Print out the data that follows exactly, character for character, apart from the pictures.
════════════════════
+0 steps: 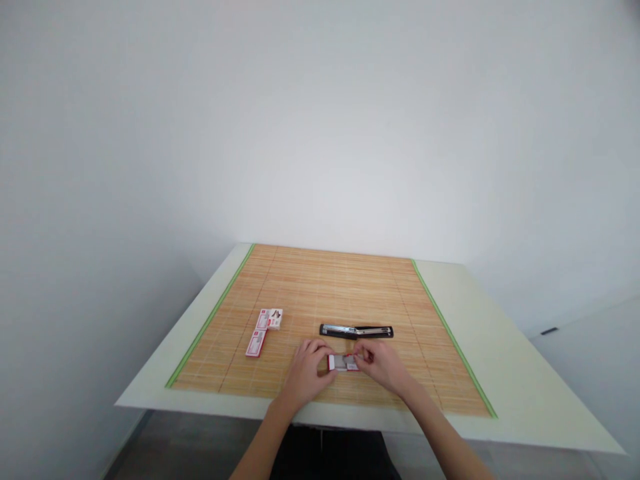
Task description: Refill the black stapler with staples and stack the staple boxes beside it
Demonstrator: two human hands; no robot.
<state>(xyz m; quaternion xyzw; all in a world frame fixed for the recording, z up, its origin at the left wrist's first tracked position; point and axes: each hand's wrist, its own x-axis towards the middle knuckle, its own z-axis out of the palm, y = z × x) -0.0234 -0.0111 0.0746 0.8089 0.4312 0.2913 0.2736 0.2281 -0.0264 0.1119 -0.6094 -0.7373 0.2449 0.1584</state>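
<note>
No text, brand, number or sign can be read. The small box [343, 362] between the hands carries red and white printing, too small to make out. The two boxes [263, 331] lying to the left on the mat [320, 287] show red markings, likewise illegible. The black stapler [356, 331] bears no visible label.

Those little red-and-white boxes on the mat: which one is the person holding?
The small box in front of the black stapler, gripped between the left hand and right hand. The two other boxes lie untouched farther left.
</note>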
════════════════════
- **Reply**
+0 steps: 
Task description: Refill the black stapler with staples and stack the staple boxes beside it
Demonstrator: two human hands; no robot.
<state>(xyz m; quaternion xyzw; all in a world frame fixed for the recording, z up, its origin at the left wrist's first tracked position; point and axes: each hand's wrist, its own x-axis towards the middle knuckle, its own z-axis out of the palm, y = z × x) -0.0234 -0.0111 0.0746 0.8089 0.4312 0.2913 0.2736 0.2281 -0.0264 0.1119 -0.6094 -0.7373 0.2449 0.1584</state>
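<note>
No text, brand, number or sign can be read. The small box [343, 362] between the hands carries red and white printing, too small to make out. The two boxes [263, 331] lying to the left on the mat [320, 287] show red markings, likewise illegible. The black stapler [356, 331] bears no visible label.

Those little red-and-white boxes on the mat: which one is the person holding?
The small box in front of the black stapler, gripped between the left hand and right hand. The two other boxes lie untouched farther left.
</note>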

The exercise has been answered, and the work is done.